- _Exercise instructions_: What you return should be every line below, word for word, and none of the images.
Start of Recorded data
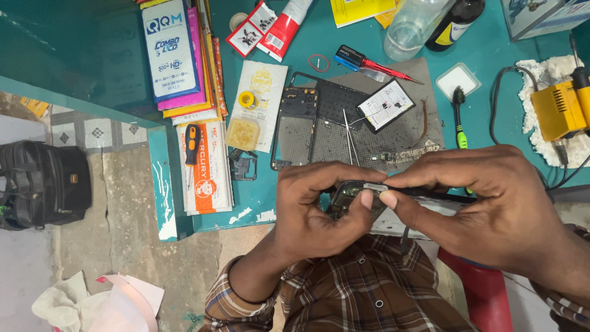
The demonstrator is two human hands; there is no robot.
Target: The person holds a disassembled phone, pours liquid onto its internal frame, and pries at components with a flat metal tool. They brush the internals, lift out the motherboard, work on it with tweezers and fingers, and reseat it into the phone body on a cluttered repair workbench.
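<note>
Nearest the camera: a checked shirt (362,289), cuffs at both wrists. Just above it the two hands meet over the table's front edge. The left hand (313,212) wraps an opened phone (353,198) from below, thumb pressed on its exposed board. The right hand (491,206) pinches the same phone from the other side, forefinger and thumb tip to tip with the left thumb. Both hands are closed on the phone, touching each other. What lies under the thumbs is too small to make out, possibly a connector.

Beyond the hands, a grey work mat (369,123) on the teal table (491,49). On the mat: a black phone frame (296,123), tweezers (349,132) lying beside it, a flat battery (386,104) with a white label. Just right of the mat, a green-handled brush (460,117).

Left of the mat, a stack of packets (206,166) with a small orange screwdriver (192,142) on top.

Further back: a red-shafted screwdriver (369,63), a red and white tube (284,27), a clear bottle (415,24). Far right, a yellow soldering tool (562,107) on white padding.

Down left, on the floor, a black bag (43,184).
</note>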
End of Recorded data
- _Task solution_:
The demonstrator is two human hands; there is no robot.
Target: The person holds a disassembled phone, pours liquid onto its internal frame, and pries at components with a flat metal tool. They brush the internals, lift out the motherboard, work on it with tweezers and fingers, and reseat it into the phone body on a cluttered repair workbench.
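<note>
Nearest the camera: a checked shirt (362,289), cuffs at both wrists. Just above it the two hands meet over the table's front edge. The left hand (313,212) wraps an opened phone (353,198) from below, thumb pressed on its exposed board. The right hand (491,206) pinches the same phone from the other side, forefinger and thumb tip to tip with the left thumb. Both hands are closed on the phone, touching each other. What lies under the thumbs is too small to make out, possibly a connector.

Beyond the hands, a grey work mat (369,123) on the teal table (491,49). On the mat: a black phone frame (296,123), tweezers (349,132) lying beside it, a flat battery (386,104) with a white label. Just right of the mat, a green-handled brush (460,117).

Left of the mat, a stack of packets (206,166) with a small orange screwdriver (192,142) on top.

Further back: a red-shafted screwdriver (369,63), a red and white tube (284,27), a clear bottle (415,24). Far right, a yellow soldering tool (562,107) on white padding.

Down left, on the floor, a black bag (43,184).
</note>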

There is nothing further to this answer.